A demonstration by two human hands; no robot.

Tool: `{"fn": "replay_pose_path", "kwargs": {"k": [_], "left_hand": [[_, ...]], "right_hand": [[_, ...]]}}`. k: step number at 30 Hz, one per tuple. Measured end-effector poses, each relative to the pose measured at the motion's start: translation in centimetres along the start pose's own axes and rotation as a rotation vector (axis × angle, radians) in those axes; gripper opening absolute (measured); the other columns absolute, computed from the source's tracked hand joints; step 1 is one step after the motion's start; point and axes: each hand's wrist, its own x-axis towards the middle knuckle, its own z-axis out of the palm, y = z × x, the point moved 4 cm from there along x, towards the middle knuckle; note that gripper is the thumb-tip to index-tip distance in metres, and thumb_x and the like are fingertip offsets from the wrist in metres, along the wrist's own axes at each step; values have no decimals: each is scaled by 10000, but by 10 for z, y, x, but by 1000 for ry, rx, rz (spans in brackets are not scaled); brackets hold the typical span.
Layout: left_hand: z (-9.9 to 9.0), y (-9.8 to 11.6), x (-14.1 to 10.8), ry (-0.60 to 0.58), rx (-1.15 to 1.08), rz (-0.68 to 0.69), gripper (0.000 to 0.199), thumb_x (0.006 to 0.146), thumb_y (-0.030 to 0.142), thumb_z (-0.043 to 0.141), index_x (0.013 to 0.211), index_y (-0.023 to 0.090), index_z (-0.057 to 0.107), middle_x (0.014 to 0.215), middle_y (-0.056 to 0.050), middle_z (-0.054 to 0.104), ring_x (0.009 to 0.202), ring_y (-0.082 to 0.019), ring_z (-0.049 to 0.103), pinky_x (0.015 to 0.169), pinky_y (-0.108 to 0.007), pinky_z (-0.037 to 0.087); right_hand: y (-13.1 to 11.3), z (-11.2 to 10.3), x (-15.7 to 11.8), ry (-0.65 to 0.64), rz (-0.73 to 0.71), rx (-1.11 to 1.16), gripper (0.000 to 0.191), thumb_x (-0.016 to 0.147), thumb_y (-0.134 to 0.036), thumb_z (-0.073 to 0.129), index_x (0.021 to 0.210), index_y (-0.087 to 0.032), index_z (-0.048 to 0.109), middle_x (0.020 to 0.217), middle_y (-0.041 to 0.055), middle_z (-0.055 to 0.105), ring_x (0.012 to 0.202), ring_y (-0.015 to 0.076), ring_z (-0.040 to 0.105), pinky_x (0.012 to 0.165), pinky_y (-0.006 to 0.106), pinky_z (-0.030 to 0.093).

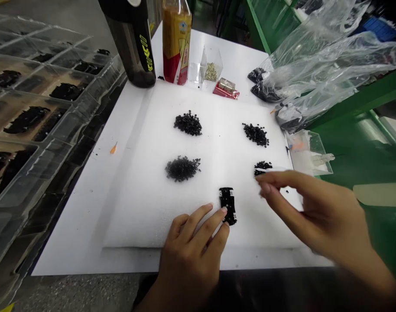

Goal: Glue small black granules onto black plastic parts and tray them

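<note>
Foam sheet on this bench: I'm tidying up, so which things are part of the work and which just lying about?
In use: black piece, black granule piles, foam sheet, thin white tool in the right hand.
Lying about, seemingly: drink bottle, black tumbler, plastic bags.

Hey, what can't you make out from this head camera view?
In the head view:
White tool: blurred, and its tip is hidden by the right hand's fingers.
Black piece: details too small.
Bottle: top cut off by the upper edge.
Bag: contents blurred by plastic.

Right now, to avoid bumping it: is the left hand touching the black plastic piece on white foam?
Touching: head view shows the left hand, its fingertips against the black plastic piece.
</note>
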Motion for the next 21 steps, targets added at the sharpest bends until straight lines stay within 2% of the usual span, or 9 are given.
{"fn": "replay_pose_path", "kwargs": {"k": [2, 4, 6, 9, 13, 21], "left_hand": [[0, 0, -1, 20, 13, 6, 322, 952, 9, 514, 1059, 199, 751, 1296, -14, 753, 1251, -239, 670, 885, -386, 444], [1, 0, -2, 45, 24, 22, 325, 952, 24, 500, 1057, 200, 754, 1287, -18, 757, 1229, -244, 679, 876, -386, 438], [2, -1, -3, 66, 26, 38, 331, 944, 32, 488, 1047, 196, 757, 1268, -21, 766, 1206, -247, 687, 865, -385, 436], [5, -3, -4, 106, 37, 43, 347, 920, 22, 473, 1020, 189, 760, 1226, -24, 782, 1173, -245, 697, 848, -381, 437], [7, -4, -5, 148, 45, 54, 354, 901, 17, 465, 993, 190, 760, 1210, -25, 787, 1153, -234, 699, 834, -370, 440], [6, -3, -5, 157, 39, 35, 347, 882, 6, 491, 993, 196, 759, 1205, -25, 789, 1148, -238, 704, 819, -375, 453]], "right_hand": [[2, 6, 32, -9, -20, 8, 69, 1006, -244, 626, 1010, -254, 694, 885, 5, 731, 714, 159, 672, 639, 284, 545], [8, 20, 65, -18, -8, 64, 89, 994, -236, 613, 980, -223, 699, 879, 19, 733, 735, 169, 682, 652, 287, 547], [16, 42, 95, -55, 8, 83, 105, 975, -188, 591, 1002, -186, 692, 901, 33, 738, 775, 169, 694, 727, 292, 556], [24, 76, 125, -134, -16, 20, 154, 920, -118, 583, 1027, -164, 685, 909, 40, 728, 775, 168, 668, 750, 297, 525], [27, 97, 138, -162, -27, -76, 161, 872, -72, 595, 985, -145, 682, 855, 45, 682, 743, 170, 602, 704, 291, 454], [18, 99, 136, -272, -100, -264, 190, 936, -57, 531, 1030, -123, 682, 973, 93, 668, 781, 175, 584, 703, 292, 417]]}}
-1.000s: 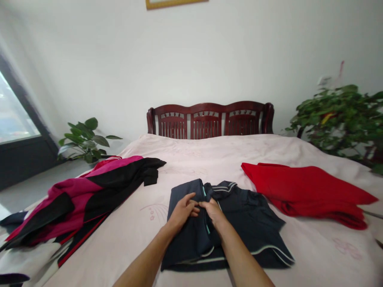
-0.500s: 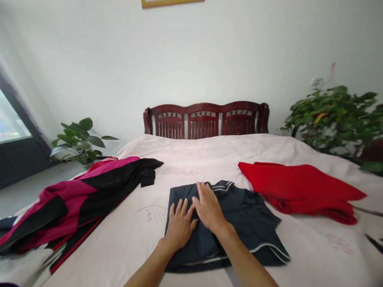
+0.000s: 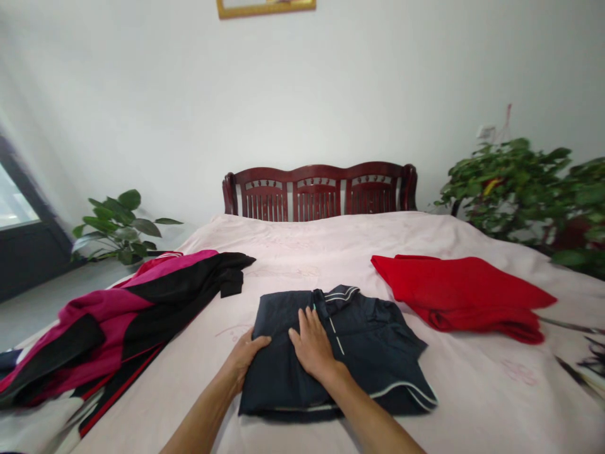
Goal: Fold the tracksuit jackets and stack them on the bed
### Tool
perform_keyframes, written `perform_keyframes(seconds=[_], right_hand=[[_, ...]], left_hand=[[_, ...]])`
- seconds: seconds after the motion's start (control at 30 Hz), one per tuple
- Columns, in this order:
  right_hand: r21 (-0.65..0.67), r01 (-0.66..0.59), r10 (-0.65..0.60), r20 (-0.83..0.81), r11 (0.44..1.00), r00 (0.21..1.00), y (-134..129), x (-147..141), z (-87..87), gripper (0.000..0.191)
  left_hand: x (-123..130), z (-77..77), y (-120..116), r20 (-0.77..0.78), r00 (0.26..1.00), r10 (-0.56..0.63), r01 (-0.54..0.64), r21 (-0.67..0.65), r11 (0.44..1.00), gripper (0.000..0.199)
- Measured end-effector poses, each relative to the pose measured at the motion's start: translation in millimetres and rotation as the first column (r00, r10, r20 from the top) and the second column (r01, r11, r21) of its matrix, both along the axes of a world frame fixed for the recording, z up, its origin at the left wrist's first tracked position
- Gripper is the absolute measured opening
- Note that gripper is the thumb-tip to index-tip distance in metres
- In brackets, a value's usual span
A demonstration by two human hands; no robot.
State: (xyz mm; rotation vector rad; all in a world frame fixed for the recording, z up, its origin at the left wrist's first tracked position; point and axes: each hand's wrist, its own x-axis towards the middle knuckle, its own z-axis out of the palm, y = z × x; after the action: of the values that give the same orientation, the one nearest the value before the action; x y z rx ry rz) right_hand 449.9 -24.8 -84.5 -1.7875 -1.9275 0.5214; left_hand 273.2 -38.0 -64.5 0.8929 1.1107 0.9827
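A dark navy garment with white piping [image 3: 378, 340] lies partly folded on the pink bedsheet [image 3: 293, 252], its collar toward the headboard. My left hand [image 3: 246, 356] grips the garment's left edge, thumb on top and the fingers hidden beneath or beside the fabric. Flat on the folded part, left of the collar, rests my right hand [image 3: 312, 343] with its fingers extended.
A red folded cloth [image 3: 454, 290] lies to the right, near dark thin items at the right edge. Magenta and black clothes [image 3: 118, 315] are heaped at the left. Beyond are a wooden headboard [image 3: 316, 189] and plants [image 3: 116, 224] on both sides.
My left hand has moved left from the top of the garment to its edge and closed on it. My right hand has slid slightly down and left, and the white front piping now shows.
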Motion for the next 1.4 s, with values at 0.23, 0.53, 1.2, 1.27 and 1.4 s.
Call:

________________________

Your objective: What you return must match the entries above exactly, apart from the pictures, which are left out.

Solution for this task:
A demonstration by two human hands; no robot.

Tool: `{"fn": "replay_pose_path", "kwargs": {"k": [_], "left_hand": [[_, ...]], "right_hand": [[_, ...]]}}`. k: step number at 30 Hz, one per tuple. Measured end-effector poses, each relative to the pose measured at the motion's start: translation in centimetres along the start pose's own axes and rotation as a rotation vector (axis × angle, radians) in those axes; gripper opening absolute (measured); the other columns absolute, computed from the source's tracked hand joints; step 1 is one step after the motion's start; point and axes: each hand's wrist, its own x-axis towards the middle knuckle, its own z-axis out of the palm, y = z × x, the point moved 4 cm from there along x, towards the middle knuckle; note that gripper is the thumb-tip to index-tip distance in metres, and thumb_x and the like are fingertip offsets from the wrist in metres, along the wrist's own axes at each step; values have no decimals: each is scaled by 10000, but by 10 for z, y, x, but by 1000 for ry, rx, rz (spans in brackets are not scaled); brackets hold the typical span.
Layout: left_hand: z (-9.9 to 9.0), y (-9.8 to 11.6), x (-14.1 to 10.8), ry (-0.60 to 0.58), rx (-1.15 to 1.08), rz (-0.68 to 0.69), gripper (0.000 to 0.199), thumb_x (0.006 to 0.146), thumb_y (-0.030 to 0.142), thumb_z (-0.043 to 0.141), index_x (0.013 to 0.211), index_y (-0.023 to 0.090), index_z (-0.057 to 0.107), middle_x (0.014 to 0.215), middle_y (-0.056 to 0.050), middle_z (-0.054 to 0.104), ring_x (0.009 to 0.202), ring_y (-0.082 to 0.019), ring_z (-0.049 to 0.103), pinky_x (0.015 to 0.169), pinky_y (-0.108 to 0.007), pinky_z (-0.037 to 0.087); right_hand: y (-13.1 to 11.3), z (-11.2 to 10.3), x (-15.7 to 11.8), ry (-0.65 to 0.64), rz (-0.73 to 0.71), rx (-1.11 to 1.16), gripper (0.000 to 0.191), thumb_x (-0.016 to 0.147), thumb_y (-0.134 to 0.036), thumb_z (-0.073 to 0.129), index_x (0.021 to 0.210), index_y (-0.087 to 0.032), index_z (-0.048 to 0.109), middle_x (0.020 to 0.217), middle_y (-0.041 to 0.055), middle_z (-0.055 to 0.105), ring_x (0.012 to 0.202), ring_y (-0.015 to 0.076), ring_z (-0.040 to 0.105), pinky_x (0.012 to 0.165), pinky_y (-0.006 to 0.106), pinky_z (-0.030 to 0.093).


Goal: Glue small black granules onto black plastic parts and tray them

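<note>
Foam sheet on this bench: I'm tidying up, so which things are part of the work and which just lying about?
In use: black piece, black granule piles, foam sheet, thin white tool in the right hand.
Lying about, seemingly: drink bottle, black tumbler, plastic bags.

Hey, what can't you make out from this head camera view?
In the head view:
White tool: blurred, and its tip is hidden by the right hand's fingers.
Black piece: details too small.
Bottle: top cut off by the upper edge.
Bag: contents blurred by plastic.

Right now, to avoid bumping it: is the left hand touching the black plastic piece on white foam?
Touching: head view shows the left hand, its fingertips against the black plastic piece.
</note>
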Motion for the next 21 steps, targets added at the sharpest bends until straight lines stay within 2% of the usual span, or 9 are given.
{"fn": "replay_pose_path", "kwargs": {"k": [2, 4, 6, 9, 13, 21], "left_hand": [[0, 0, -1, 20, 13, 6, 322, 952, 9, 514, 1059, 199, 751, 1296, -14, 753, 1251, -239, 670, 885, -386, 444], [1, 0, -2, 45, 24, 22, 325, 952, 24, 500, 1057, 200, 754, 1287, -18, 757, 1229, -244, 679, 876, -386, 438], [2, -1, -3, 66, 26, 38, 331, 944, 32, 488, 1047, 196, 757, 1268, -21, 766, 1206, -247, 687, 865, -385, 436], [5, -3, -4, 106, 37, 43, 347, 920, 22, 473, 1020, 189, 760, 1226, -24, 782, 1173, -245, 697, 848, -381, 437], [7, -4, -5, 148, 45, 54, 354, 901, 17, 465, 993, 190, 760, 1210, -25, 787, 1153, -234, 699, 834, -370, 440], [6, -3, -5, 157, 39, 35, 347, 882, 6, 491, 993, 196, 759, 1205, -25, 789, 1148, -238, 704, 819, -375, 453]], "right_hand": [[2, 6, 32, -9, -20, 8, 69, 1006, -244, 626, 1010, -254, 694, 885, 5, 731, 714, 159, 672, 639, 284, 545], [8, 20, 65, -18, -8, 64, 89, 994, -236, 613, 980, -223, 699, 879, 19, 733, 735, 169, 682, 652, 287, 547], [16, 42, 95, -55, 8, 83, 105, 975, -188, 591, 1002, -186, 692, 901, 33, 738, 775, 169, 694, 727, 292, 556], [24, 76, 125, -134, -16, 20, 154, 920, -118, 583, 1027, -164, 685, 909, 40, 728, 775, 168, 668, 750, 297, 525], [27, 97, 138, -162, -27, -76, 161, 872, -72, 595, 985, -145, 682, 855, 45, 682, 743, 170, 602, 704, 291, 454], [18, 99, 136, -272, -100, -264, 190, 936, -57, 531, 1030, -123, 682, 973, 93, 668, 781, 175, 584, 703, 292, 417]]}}
-1.000s: 
-0.500s: 
+0.000s: 
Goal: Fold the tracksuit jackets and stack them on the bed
### Tool
perform_keyframes, written `perform_keyframes(seconds=[_], right_hand=[[_, ...]], left_hand=[[_, ...]])`
- seconds: seconds after the motion's start (control at 30 Hz), one per tuple
- Columns, in this order:
  right_hand: r21 (-0.65..0.67), r01 (-0.66..0.59), r10 (-0.65..0.60), r20 (-0.83..0.81), r11 (0.44..1.00), r00 (0.21..1.00), y (-134..129), x (-147..141), z (-87..87), gripper (0.000..0.191)
  left_hand: x (-123..130), z (-77..77), y (-120..116), r20 (-0.77..0.78), r00 (0.26..1.00), r10 (-0.56..0.63), r01 (-0.54..0.64), r21 (-0.67..0.65), r11 (0.44..1.00), gripper (0.000..0.199)
- Measured end-effector poses, each relative to the pose measured at the motion's start: translation in millimetres and rotation as the first column (r00, r10, r20 from the top) and the second column (r01, r11, r21) of its matrix, both along the axes of a world frame fixed for the recording, z up, its origin at the left wrist's first tracked position
- Gripper is the absolute measured opening
- Note that gripper is the thumb-tip to index-tip distance in metres
- In brackets, a value's usual span
A demonstration by two human hands; no robot.
State: (xyz mm; rotation vector rad; all in a world frame fixed for the recording, z up, its origin at the left wrist's first tracked position; point and axes: each hand's wrist, its own x-axis towards the middle knuckle, its own z-axis out of the palm, y = z × x; after the action: of the values that give the same orientation, the one nearest the value before the action; x y z rx ry rz) right_hand 449.9 -24.8 -84.5 -1.7875 -1.9275 0.5214; left_hand 273.2 -38.0 -64.5 0.8929 1.1107 0.9827
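A dark navy garment with white piping [image 3: 378, 340] lies partly folded on the pink bedsheet [image 3: 293, 252], its collar toward the headboard. My left hand [image 3: 246, 356] grips the garment's left edge, thumb on top and the fingers hidden beneath or beside the fabric. Flat on the folded part, left of the collar, rests my right hand [image 3: 312, 343] with its fingers extended.
A red folded cloth [image 3: 454, 290] lies to the right, near dark thin items at the right edge. Magenta and black clothes [image 3: 118, 315] are heaped at the left. Beyond are a wooden headboard [image 3: 316, 189] and plants [image 3: 116, 224] on both sides.
My left hand has moved left from the top of the garment to its edge and closed on it. My right hand has slid slightly down and left, and the white front piping now shows.
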Motion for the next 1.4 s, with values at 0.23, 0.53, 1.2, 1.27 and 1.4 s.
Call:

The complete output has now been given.